Compound 2 was obtained as a white, amorphous powder. The molecular formula was determined to be C₄₈H₇₆O₁₉ from the pseudomolecular ion peak [M−H]⁻ at m/z 955.5059 (calculated for C₄₈H₇₅O₁₉, 955.4902) in the negative HR-QTOF/MS. The ¹H NMR and ¹³C NMR of compound 2 were similar to those of compound 1, except for signals indicating an additional monosaccharide moiety. The ¹H NMR signals of the monosaccharide included a hemiacetal (δ_H 5.83, br. s, H-1‴), four oxygenated methines (δ_H 3.93, dd, 8.4, 8.4, H-4‴; δ_H 4.53, dd, 8.4, 3.2, H-3‴; δ_H 4.66, overlap, H-2‴; δ_H 4.93, overlap, H-5‴), and one methyl (δ_H 1.71, d, 6.0, H-6‴). The chemical shifts in the ¹³C NMR signals due to a hemiacetal (δ_C 103.2, C-1‴), four oxygenated methines (δ_C 70.7, C-5″; δ_C 72.9, C-2‴; δ_C 73.1, C-3‴; δ_C 74.4, C-4‴), and one methyl (δ_C 18.9, C-6‴) and the coupling constant of the anomer proton signal (br. s) revealed that the monosaccharide was a α-rhamnopyranose. In the gHMBC spectrum, three anomer proton signals (δ_H 6.38, H-1′; δ_H 5.70, H-1‴; δ_H 4.94, H-1″) showed cross peaks with the ester carbon signal (δ_C 177.0, C-28), the oxygenated methylene carbon signal (δ_C 70.0, C-6′), and the oxygenated methine carbon signal (δ_C 76.9, C-4′′), respectively, which revealed that the three sugars were α-rhamnopyranosyl-(1→4)-β-glucopyranosyl-(1→6)-β-glucopyranose. Consequently, the structure of compound 2 was determined as 22α-hydroxy-3,4-seco-lupa-4(23),20(30)-diene-3,28-dioic acid 28-[α-rhamnopyranosyl-(1→4)-β-glucopyranosyl-(1→6)-β-glucopyranose], which has not been previously reported. This compound was named acanthosessilioside H (Figure S2).

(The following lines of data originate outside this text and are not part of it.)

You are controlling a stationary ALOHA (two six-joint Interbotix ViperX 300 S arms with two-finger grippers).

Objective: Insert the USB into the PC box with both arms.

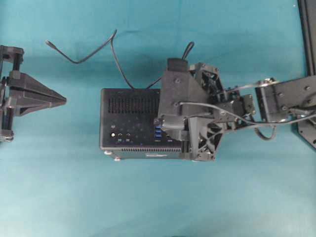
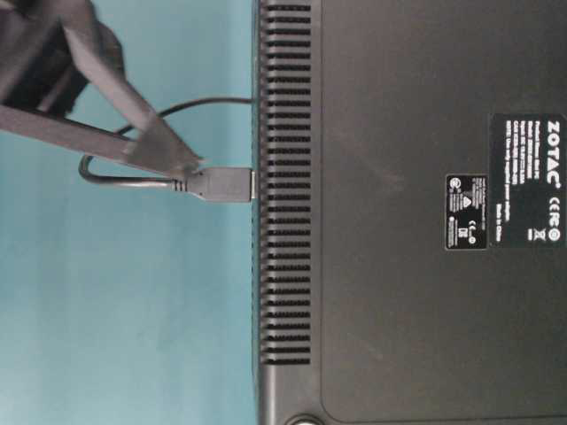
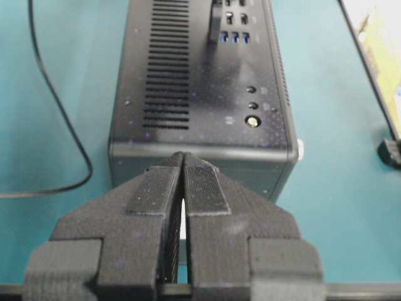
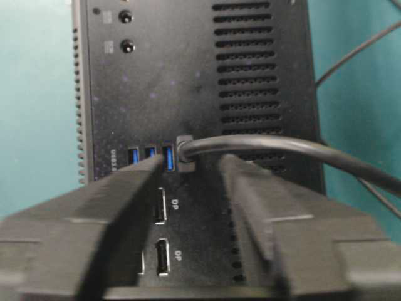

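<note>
The right gripper [image 4: 188, 188] hangs over the PC box [image 1: 128, 106] with its jaws spread, gripping nothing; the USB [image 4: 183, 153] sits plugged in beside the blue ports [image 4: 150, 157]. The left gripper [image 3: 183, 182], jaws pressed together and empty, waits just off the box's end. Bare teal tabletop [image 1: 148, 197] surrounds the box, the cable [image 1: 84, 57] trailing beyond it.

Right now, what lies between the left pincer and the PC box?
Nothing: the overhead view shows only bare teal table between the shut left pincer and the PC box.

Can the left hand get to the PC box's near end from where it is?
Probably yes. The left hand is shut and points at the PC box, with only bare table between them in the overhead view. The right hand, open, is busy at the USB farther along.
</note>
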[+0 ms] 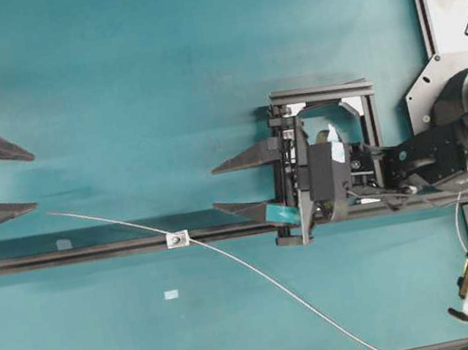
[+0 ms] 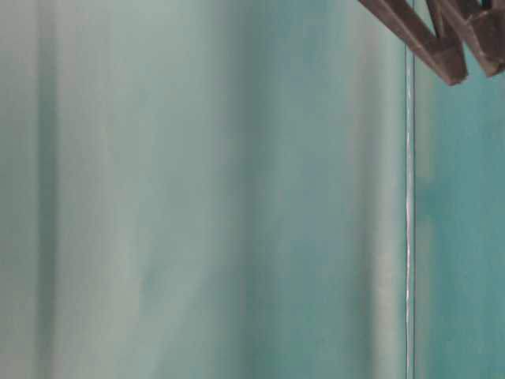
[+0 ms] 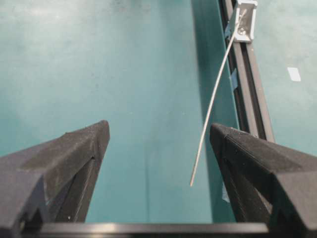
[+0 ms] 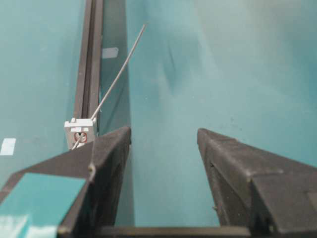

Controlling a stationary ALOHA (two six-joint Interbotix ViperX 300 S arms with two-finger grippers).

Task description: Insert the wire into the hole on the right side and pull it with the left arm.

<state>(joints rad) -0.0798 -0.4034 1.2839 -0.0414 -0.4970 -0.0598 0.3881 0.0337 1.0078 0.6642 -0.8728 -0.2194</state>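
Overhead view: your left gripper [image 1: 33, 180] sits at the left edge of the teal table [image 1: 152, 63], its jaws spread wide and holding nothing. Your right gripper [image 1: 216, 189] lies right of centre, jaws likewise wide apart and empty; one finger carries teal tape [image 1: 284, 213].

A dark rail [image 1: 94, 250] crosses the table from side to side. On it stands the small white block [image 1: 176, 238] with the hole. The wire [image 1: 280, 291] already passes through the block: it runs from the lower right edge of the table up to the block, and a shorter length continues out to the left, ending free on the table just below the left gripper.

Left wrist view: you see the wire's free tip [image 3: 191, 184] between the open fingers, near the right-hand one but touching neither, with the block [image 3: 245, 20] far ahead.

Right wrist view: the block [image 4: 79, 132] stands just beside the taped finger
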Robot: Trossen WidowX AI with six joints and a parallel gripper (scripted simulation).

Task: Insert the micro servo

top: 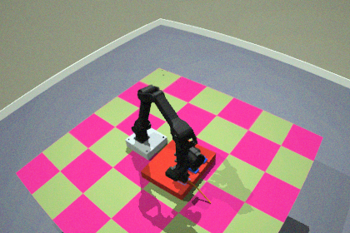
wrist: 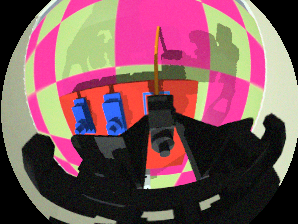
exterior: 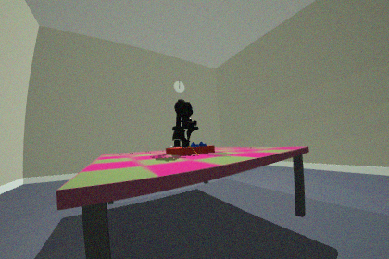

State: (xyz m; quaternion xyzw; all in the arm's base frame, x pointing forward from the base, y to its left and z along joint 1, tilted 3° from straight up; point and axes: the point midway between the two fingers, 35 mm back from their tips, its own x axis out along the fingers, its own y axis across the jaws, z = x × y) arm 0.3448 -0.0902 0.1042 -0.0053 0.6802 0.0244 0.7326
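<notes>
Gripper [wrist: 160,137] fingers squeeze the little dark servo [wrist: 160,117], low over the red deck [wrist: 188,99] by the marked pocket [wrist: 148,99]. It looks light and hard. Its thin cable [wrist: 157,56] bends easily. Holding the body sides seems best.

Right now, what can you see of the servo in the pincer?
The micro servo looks dark and boxy, with a rounded part facing the wrist camera. It is clamped between the fingers of the pincer over the red deck. Its thin orange cable trails out past the deck's edge. Whether it is seated cannot be told.
</notes>
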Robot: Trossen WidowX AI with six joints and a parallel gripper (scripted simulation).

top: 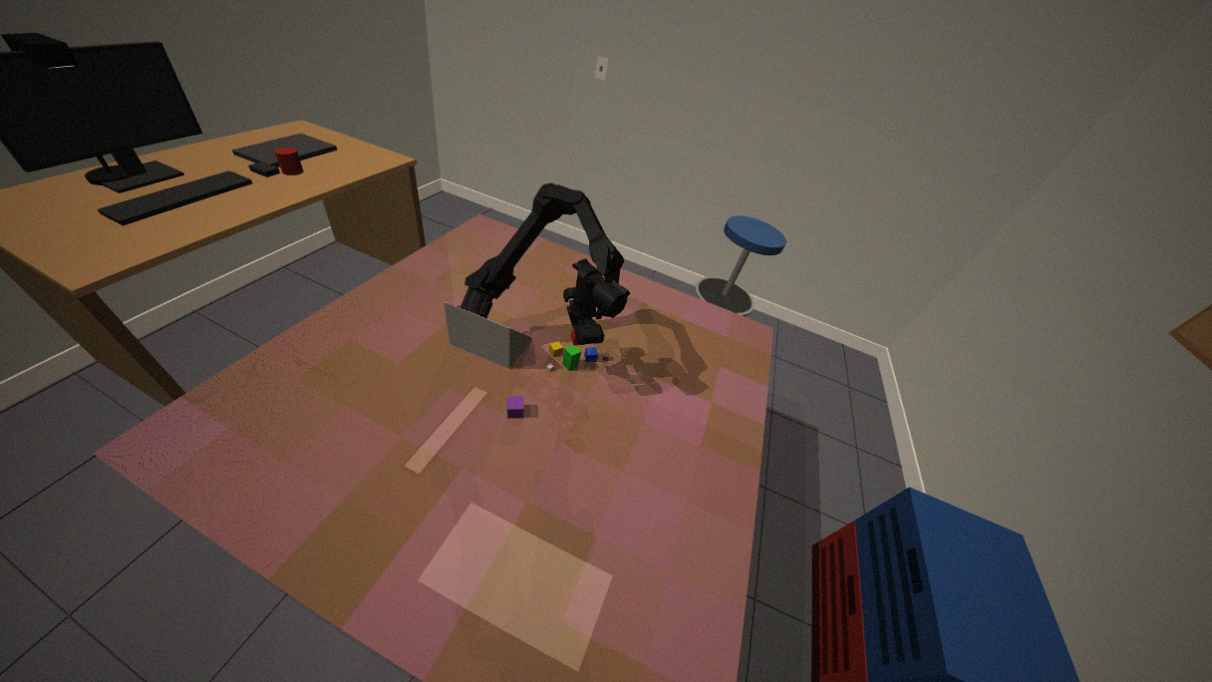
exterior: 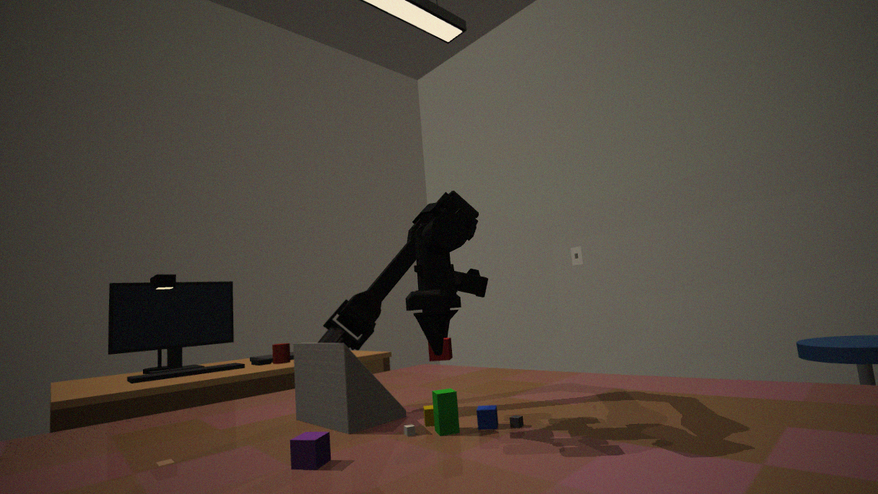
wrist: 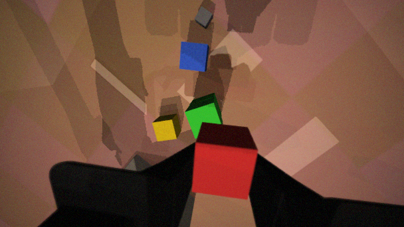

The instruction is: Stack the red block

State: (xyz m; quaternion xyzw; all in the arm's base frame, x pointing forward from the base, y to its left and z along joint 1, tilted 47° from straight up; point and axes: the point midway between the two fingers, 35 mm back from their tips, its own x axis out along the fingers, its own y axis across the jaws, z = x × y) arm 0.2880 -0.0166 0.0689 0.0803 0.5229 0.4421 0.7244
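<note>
My gripper (exterior: pixel 439 349) (wrist: pixel 222 151) is shut on the red block (exterior: pixel 446 349) (wrist: pixel 223 170). It holds the block in the air, above the height of the green tower's top in the exterior view. In the top view only a small part of the red block (top: pixel 573 336) shows beside the fingers. The green tower (top: pixel 571 358) (exterior: pixel 446 412) (wrist: pixel 204 116) stands upright on the mat. In the wrist view the red block covers the tower's near corner. A gap shows between block and tower in the exterior view.
A yellow block (top: pixel 555 348) (exterior: pixel 428 415) (wrist: pixel 165 129) and a blue block (top: pixel 591 354) (exterior: pixel 487 417) (wrist: pixel 193 56) stand close to the tower. A small grey cube (exterior: pixel 516 421) (wrist: pixel 203 17), a small white cube (exterior: pixel 409 430), a purple block (top: pixel 515 407) (exterior: pixel 310 450) and a grey wedge (top: pixel 478 335) (exterior: pixel 325 386) are also there.
</note>
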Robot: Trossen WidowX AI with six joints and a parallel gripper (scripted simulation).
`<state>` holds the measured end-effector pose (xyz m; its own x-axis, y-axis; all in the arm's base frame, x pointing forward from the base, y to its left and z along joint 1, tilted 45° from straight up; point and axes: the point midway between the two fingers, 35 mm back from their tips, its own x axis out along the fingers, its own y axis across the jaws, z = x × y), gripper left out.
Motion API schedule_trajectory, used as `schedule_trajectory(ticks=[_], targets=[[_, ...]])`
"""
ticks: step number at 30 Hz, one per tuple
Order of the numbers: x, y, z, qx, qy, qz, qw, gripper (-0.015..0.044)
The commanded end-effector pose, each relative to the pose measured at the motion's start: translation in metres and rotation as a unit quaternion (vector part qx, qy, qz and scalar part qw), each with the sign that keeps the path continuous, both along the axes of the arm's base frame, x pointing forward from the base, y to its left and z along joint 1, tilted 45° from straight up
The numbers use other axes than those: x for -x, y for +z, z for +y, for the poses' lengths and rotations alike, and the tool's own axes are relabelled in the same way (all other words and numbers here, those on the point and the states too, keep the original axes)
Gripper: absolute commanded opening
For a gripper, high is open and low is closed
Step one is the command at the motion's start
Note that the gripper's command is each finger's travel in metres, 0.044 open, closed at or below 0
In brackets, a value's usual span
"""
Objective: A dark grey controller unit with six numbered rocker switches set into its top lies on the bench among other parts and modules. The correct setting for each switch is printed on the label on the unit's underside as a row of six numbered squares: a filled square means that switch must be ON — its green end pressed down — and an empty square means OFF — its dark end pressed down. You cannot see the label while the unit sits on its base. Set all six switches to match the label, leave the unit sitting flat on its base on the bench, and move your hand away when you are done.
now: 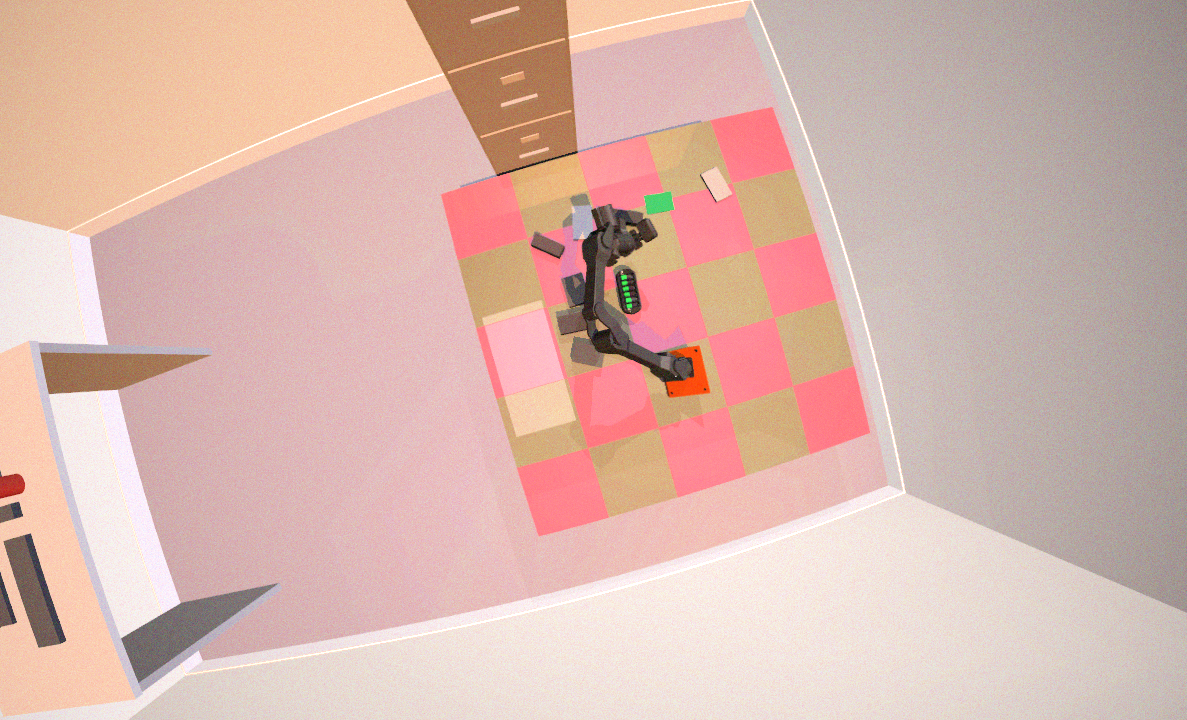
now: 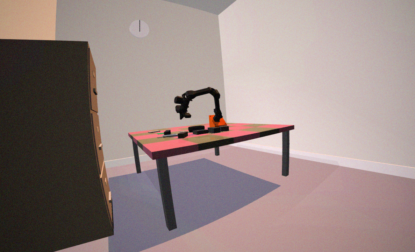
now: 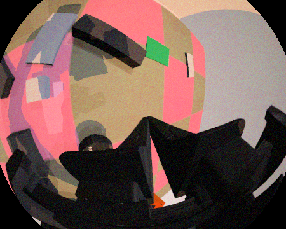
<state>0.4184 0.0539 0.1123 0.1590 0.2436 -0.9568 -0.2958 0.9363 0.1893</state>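
Because the end effector (image 2: 183,115) hangs high above the worktop (image 2: 171,149) with its fingers pressed together on nothing, the first risk is in the descent. It sits over the far part of the checkerboard, near a long dark block (image 3: 109,44) and a green card (image 1: 659,203), not over the unit (image 1: 627,291). The unit lies flat on its base nearer the arm's orange base plate (image 1: 697,385), just beside the forearm in the top view, switches up.

A shut end effector suits pressing rockers, but the label is underneath, so the unit likely has to be tipped or lifted first. Coming down shut, the fingers cannot straddle it; they would need to open before any grasp. The unit looks like a smooth, hard, rounded-end capsule, long and narrow. Gripped across its width near one end it could pivot and slip; pushed at an edge it may slide rather than tip. Several dark blocks (image 1: 570,320) lie close on its other side, and a sweep of the elbow could knock them or the unit.

All six rockers show green from above, though too small to tell which end is down. Pressing without reading the label would be guesswork.

The worktop is matt, flat, pink and tan squares; the blocks are plain, sharp-edged boxes; the cards are thin and flat.
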Motion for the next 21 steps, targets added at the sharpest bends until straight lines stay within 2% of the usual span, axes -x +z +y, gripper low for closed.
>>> schedule_trajectory(ticks=[1, 5, 21], targets=[[0.045, 0.012, 0.058, -0.079, -0.042, 0.07, 0.994, 0.0], [0.083, 0.021, 0.097, -0.125, -0.072, 0.134, 0.98, 0.0], [0.084, 0.014, 0.106, -0.127, -0.073, 0.137, 0.98, 0.0]])
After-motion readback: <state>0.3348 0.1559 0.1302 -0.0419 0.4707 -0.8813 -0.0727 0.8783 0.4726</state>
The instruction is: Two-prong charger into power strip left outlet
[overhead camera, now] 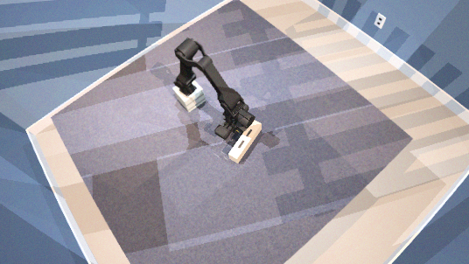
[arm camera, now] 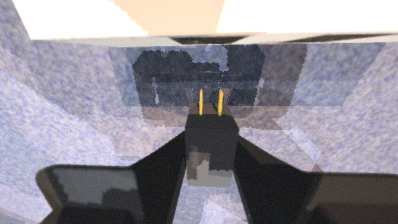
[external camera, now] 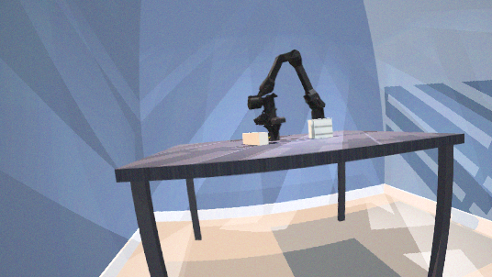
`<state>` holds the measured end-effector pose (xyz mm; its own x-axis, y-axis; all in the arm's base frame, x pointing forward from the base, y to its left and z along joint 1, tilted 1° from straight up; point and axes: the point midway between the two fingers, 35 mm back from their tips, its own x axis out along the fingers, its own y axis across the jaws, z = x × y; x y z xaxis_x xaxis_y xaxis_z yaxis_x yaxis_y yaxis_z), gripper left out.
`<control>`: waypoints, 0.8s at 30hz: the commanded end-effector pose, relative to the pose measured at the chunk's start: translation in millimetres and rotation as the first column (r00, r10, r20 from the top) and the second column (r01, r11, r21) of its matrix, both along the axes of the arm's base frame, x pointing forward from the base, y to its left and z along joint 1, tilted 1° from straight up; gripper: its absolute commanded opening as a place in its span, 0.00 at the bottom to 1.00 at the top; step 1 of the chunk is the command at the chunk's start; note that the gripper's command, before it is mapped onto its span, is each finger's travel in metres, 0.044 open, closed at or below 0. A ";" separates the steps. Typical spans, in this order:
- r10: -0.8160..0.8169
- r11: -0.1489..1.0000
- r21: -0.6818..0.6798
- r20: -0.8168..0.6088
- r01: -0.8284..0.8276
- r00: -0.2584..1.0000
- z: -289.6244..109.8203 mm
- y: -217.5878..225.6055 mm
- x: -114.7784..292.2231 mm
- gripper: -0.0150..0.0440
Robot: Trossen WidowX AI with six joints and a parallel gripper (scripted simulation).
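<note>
My gripper (overhead camera: 230, 131) (external camera: 273, 132) (arm camera: 208, 134) is shut on the dark two-prong charger (arm camera: 210, 131). Its two yellow prongs (arm camera: 210, 102) point away from the wrist toward the table top, over the charger's own dark shadow. The white and beige power strip (overhead camera: 246, 141) (external camera: 255, 138) (arm camera: 75, 20) lies flat on the table, right beside the gripper. In the wrist view only its near edge shows, along the top of the frame, and no outlet slots are visible there. The prongs are short of the strip and apart from it. In the top and exterior views the fingers hide the charger.
The arm's white base block (overhead camera: 189, 97) (external camera: 320, 127) stands behind the strip. The dark purple-grey table (overhead camera: 197, 201) (external camera: 275, 161) stands on thin legs. A small wall outlet plate (overhead camera: 380, 19) sits far off on the room's wall.
</note>
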<state>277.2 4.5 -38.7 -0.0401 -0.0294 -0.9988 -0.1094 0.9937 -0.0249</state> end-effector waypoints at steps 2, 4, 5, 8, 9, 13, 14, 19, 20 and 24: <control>0.011 1.000 -0.004 0.001 -0.011 1.000 0.2 1.4 6.8 0.25; 0.014 1.000 -0.004 0.001 -0.014 1.000 0.1 2.1 9.0 0.25; 0.015 1.000 -0.004 0.001 -0.015 1.000 0.0 2.5 10.2 0.25; 0.019 1.000 -0.004 0.001 -0.019 1.000 -0.1 3.5 13.5 0.25; 0.020 1.000 -0.004 0.001 -0.020 1.000 -0.2 3.9 14.7 0.25; 0.023 1.000 -0.004 0.002 -0.023 1.000 -0.3 4.6 17.4 0.25; 0.023 1.000 -0.004 0.002 -0.023 1.000 -0.4 4.5 17.4 0.25; 0.023 1.000 -0.004 0.002 -0.023 1.000 -0.3 4.3 17.5 0.25; 0.023 1.000 -0.004 0.002 -0.023 1.000 -0.2 4.2 17.5 0.25; 0.023 1.000 -0.004 0.002 -0.023 1.000 -0.2 4.3 18.1 0.25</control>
<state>294.9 9.4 -39.0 -0.0362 -0.0302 -0.9989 -0.1258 0.9917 -0.0255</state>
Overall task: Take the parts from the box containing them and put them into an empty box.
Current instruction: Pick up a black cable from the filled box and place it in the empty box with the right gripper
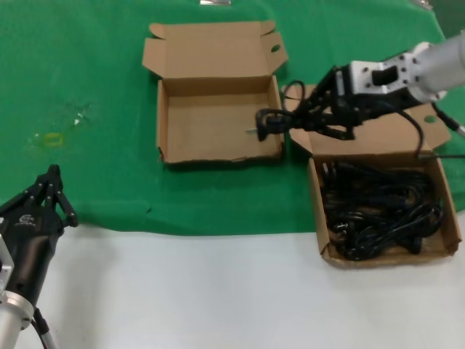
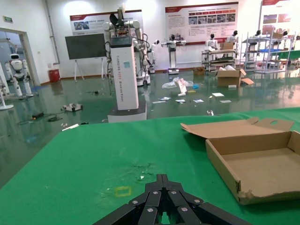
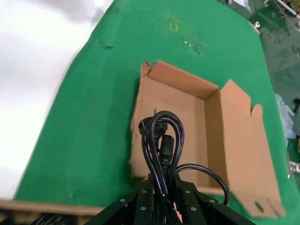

Compound 3 was obtained as a white, amorphous powder. The molecular formula was determined to be C₄₉H₇₈O₁₉ from the pseudomolecular ion peak [M−H]⁻ at m/z 969.5034 (calculated for C₄₉H₇₇O₁₉, 969.5059) in the negative HR-QTOF/MS. The ¹H NMR and ¹³C NMR of compound 3 were similar to those of compound 2, except for signals indicating an additional one methoxy group signal (δ_H 3.63, s; δ_C 51.3, 3-OCH₃). In the gHMBC spectrum, the methoxy proton signal (δ_H 3.63) displayed cross peaks with the ester carbon signal (δ_C 174.3, C-3), suggesting that the methoxy groups were at the C-3 positions. When compared with a previously reported compound, acanthosessiligenins I [5], the structure of compound 3 was determined as 22α-hydroxy-3,4-seco-lupa-4(23),20(30)-diene-3,28-dioic acid 3-methyl ester 28-[α-rhamnopyranosyl-(1→4)-β-glucopyranosyl-(1→6)-β-glucopyranose], which has not been previously reported. This compound was named acanthosessilioside I (Figure S3).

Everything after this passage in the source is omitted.